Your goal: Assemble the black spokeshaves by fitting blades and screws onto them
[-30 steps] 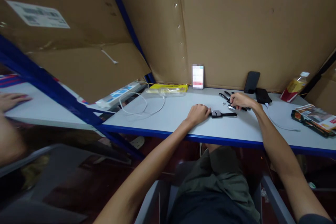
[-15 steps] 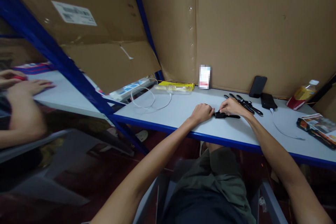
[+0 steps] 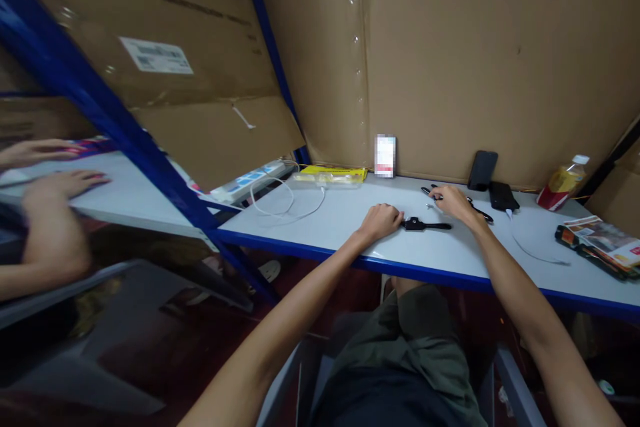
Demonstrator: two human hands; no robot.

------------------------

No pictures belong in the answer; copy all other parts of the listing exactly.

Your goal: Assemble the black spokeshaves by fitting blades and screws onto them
[-30 steps] 
[-15 steps] 
[+0 steps] 
Demonstrator: two human hands; no robot.

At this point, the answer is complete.